[Material provided]

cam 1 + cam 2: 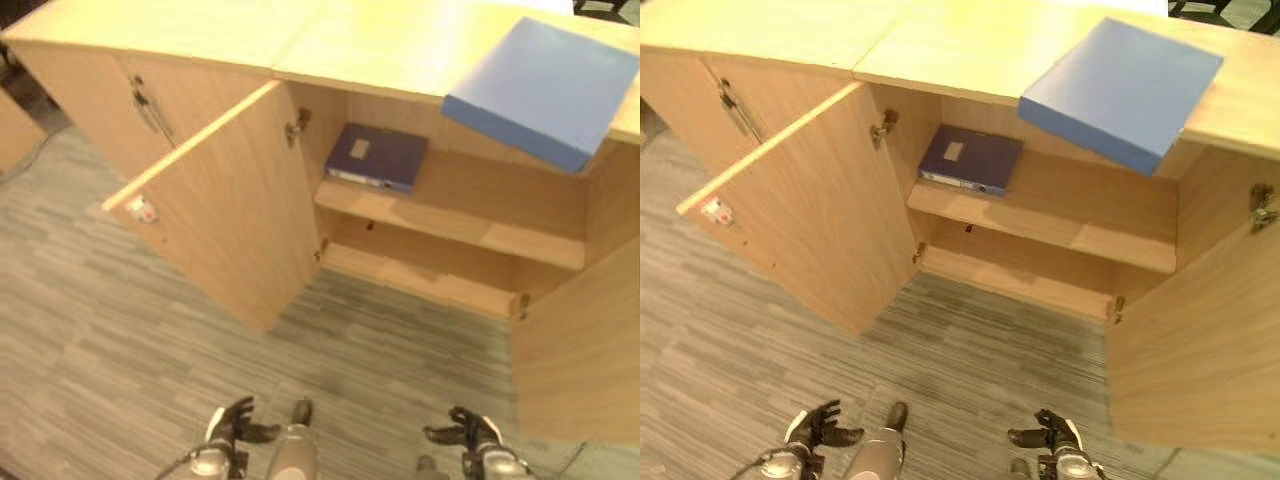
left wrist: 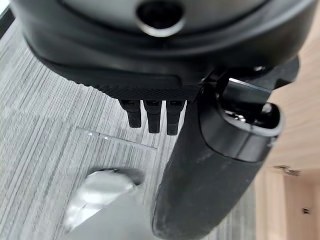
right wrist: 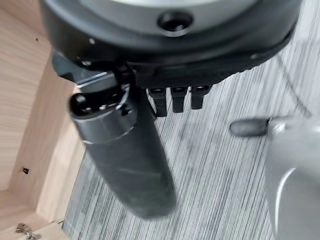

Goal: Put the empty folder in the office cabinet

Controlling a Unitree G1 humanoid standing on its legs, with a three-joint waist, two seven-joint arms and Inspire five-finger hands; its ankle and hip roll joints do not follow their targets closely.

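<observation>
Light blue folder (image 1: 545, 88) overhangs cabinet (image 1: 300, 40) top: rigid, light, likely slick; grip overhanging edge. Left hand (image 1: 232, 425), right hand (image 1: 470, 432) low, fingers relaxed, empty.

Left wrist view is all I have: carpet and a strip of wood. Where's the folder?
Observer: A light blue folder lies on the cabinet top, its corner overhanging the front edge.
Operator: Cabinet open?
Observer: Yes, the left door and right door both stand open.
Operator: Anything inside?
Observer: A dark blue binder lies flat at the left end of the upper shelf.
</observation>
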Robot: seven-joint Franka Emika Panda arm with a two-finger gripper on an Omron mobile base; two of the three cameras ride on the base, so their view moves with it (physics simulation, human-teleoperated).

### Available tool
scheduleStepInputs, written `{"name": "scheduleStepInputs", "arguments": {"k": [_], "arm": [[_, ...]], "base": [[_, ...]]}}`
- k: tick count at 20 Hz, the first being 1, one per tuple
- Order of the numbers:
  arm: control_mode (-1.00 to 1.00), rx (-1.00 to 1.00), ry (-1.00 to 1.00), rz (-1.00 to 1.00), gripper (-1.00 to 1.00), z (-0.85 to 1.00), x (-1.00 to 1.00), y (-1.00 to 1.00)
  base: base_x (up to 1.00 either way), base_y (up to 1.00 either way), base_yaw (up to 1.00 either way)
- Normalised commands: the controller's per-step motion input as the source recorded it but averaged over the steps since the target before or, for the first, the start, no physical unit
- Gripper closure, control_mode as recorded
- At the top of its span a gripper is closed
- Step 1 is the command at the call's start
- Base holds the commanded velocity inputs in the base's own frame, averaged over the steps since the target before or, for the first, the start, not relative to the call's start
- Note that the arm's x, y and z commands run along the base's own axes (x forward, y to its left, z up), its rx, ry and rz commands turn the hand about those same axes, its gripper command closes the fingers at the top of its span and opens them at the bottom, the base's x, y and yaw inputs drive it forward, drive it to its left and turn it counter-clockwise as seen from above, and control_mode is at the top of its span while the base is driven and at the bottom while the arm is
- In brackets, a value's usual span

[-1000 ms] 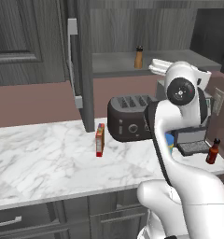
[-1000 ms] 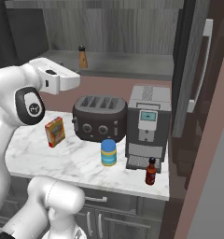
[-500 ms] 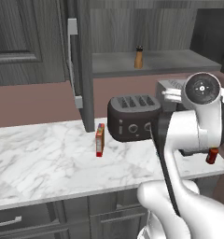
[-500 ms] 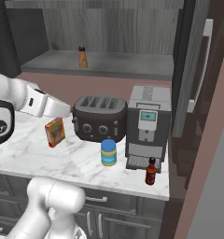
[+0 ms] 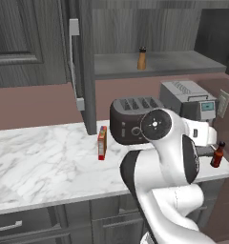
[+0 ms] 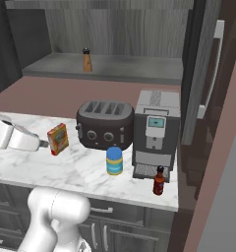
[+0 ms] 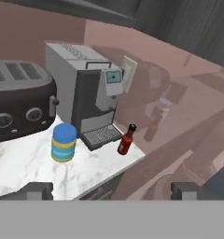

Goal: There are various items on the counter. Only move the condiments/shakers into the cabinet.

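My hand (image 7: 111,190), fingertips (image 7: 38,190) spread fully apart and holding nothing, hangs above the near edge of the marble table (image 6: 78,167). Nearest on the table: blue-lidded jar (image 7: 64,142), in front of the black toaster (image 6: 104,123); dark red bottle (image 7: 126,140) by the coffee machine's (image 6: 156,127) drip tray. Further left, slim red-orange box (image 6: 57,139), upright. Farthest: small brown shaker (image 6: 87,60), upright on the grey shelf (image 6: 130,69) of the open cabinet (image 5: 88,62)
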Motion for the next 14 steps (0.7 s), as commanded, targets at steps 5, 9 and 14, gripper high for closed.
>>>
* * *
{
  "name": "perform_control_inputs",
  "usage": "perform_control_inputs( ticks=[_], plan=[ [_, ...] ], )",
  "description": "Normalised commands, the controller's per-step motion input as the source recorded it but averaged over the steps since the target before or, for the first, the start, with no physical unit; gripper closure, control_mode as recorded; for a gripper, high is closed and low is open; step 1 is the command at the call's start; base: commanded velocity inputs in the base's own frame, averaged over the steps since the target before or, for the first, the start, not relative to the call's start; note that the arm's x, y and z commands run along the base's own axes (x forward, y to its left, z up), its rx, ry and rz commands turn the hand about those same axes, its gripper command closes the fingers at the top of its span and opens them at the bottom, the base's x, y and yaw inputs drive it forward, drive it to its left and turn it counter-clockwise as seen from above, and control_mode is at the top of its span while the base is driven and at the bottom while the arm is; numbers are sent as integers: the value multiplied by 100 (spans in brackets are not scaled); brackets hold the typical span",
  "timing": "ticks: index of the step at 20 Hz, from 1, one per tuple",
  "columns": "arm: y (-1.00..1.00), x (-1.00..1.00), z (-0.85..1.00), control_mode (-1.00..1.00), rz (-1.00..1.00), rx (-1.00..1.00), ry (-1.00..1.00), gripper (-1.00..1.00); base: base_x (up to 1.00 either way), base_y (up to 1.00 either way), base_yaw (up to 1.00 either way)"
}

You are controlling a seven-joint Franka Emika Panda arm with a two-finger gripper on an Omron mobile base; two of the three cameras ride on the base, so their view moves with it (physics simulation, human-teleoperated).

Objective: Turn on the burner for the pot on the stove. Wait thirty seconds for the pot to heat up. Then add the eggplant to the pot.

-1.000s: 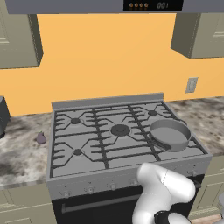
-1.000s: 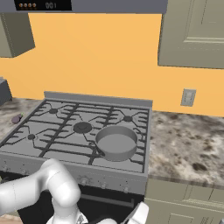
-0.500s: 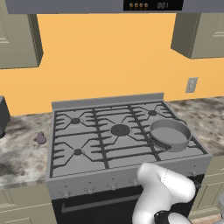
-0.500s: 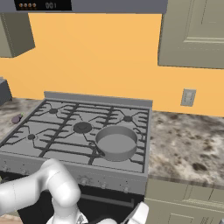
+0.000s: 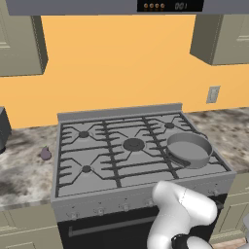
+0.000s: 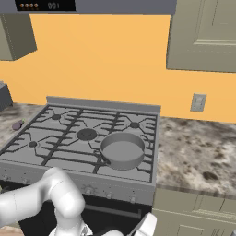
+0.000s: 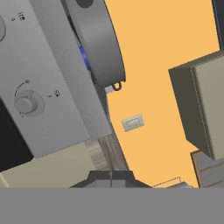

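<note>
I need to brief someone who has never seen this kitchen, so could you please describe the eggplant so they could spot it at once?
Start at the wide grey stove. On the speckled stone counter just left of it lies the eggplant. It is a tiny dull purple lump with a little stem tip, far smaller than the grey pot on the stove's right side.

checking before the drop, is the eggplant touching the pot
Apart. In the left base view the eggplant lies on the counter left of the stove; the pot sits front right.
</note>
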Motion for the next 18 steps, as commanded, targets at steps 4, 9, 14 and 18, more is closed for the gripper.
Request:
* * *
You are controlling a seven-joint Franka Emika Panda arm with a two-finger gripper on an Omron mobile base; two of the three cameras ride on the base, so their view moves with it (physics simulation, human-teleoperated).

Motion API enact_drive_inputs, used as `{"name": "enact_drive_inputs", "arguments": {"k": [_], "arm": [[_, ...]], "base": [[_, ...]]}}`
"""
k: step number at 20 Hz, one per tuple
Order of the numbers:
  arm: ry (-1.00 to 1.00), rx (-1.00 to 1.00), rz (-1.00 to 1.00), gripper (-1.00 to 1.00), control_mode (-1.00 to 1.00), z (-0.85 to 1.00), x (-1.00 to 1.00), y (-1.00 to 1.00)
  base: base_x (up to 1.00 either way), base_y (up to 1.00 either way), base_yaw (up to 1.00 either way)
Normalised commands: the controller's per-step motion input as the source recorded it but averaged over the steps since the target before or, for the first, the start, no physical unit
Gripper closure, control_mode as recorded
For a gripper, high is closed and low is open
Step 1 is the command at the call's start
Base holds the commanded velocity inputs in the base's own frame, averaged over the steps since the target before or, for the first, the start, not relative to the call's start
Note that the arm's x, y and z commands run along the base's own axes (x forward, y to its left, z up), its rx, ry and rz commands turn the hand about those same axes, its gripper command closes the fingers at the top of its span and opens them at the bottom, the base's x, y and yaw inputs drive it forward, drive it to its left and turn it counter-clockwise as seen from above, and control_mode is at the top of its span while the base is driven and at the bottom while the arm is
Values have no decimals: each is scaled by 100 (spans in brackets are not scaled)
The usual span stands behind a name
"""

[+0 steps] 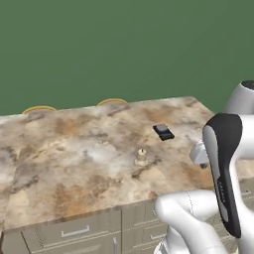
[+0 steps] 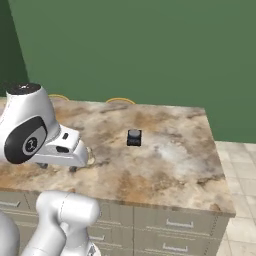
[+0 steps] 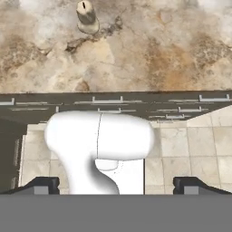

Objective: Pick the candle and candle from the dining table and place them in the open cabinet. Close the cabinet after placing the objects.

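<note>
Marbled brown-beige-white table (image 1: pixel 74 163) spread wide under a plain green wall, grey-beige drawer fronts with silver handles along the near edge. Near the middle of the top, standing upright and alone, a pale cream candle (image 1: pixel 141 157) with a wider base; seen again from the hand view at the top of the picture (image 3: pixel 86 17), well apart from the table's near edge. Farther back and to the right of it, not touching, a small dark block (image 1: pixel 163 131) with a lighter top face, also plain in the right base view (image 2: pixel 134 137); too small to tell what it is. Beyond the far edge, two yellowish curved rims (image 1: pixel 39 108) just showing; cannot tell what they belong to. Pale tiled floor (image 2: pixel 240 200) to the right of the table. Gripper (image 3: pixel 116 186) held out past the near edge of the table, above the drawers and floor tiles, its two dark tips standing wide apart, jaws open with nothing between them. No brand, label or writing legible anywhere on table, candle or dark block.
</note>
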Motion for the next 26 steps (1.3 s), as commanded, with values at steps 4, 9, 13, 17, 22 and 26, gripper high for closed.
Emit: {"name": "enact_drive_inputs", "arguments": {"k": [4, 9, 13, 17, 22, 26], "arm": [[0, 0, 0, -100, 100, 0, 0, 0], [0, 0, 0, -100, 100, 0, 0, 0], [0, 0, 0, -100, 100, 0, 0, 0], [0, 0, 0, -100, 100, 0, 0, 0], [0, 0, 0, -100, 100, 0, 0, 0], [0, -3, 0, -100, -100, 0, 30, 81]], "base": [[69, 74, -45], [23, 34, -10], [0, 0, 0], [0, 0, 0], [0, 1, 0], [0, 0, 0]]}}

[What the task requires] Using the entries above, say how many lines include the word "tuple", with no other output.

[Result of the exercise] 3